EXERCISE DIRECTIONS >> Print verbatim the opening line of the material and every subsequent line through the one containing "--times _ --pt".

★ ★ ★ ★ ★

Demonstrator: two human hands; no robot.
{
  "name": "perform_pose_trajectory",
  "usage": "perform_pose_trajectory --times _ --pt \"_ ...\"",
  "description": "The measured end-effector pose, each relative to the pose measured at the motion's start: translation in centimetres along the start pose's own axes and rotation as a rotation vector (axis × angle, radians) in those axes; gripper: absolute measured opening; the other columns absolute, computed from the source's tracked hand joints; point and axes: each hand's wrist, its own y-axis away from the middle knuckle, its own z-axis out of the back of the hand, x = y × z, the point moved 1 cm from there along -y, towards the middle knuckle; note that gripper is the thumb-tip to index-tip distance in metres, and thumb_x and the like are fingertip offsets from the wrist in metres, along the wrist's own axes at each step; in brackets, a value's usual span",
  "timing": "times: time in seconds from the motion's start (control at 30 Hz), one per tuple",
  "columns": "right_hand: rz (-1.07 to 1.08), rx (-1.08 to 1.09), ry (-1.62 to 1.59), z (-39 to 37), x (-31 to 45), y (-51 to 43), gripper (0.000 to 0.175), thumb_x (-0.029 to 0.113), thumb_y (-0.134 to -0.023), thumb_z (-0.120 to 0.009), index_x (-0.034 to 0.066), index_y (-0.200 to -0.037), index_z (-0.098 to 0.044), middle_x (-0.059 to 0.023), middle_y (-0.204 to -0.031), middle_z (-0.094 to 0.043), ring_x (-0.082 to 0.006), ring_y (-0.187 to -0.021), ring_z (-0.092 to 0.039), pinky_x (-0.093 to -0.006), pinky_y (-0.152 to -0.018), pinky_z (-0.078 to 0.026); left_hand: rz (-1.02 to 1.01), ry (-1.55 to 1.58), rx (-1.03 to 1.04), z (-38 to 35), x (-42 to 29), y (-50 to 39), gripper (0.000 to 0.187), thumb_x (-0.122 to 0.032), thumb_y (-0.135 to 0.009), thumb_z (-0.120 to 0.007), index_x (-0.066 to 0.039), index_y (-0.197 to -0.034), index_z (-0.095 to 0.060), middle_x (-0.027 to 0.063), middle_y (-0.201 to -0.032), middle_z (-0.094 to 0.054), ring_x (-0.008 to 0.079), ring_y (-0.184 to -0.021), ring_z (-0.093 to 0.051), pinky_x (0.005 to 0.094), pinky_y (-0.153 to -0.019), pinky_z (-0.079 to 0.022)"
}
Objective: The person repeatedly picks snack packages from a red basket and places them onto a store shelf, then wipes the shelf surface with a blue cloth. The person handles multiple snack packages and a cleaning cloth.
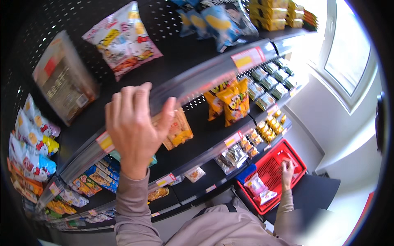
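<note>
My left hand [134, 123] is raised in front of the upper shelf's edge, empty, with the thumb apart from the fingers. Just beyond it a white and pink snack bag [124, 41] lies on the upper shelf. To its left a clear-fronted brown snack pack [66, 81] stands tilted. Low at the right, my right hand [287, 167] is over the red plastic shopping basket [261, 212], its fingers bent; whether it holds anything is too small to tell. Inside the basket are pink and white snack packs [260, 189] and a dark blue item [247, 172] at the corner.
On the shelf below are orange snack bags [235, 103] and an orange pack [178, 129] partly behind my left hand. Blue snack bags [215, 23] and yellow packs [271, 15] stand at the top. Character-print bags [32, 150] fill the left side. A window [347, 49] is at the right.
</note>
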Motion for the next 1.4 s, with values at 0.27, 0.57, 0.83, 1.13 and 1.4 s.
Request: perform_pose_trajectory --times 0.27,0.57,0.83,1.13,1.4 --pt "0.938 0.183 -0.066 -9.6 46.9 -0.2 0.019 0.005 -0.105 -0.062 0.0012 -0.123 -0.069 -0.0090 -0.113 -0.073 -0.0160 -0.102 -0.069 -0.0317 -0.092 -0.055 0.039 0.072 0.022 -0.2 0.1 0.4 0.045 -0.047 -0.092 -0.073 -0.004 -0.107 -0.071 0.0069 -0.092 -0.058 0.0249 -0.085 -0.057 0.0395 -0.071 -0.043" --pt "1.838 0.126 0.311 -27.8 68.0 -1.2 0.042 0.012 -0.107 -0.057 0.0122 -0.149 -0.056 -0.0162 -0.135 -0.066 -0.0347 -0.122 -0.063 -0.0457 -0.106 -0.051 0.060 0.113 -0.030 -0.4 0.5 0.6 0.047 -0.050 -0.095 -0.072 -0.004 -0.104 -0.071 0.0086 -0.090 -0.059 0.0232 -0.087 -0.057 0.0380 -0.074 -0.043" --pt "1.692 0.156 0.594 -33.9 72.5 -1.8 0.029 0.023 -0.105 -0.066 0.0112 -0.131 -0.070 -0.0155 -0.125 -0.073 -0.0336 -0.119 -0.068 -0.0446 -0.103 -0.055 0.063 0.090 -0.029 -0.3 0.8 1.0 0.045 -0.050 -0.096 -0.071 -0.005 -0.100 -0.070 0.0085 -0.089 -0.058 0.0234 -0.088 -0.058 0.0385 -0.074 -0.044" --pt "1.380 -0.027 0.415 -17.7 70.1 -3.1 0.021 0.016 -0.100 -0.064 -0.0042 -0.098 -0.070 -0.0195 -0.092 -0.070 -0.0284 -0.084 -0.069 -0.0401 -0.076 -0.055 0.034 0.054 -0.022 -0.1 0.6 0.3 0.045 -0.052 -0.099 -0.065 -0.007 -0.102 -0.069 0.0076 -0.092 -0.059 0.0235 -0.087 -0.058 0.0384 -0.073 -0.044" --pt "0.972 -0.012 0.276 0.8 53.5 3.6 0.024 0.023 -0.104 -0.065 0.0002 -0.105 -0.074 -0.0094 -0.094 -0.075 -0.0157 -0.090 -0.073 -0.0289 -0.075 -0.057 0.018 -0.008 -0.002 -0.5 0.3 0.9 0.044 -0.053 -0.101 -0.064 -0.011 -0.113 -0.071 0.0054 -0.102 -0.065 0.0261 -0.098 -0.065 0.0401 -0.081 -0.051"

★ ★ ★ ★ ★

YOUR RESPONSE >>
Demonstrator: two human hands; no robot.
{
  "name": "perform_pose_trajectory",
  "usage": "perform_pose_trajectory --times _ --pt \"_ ...\"",

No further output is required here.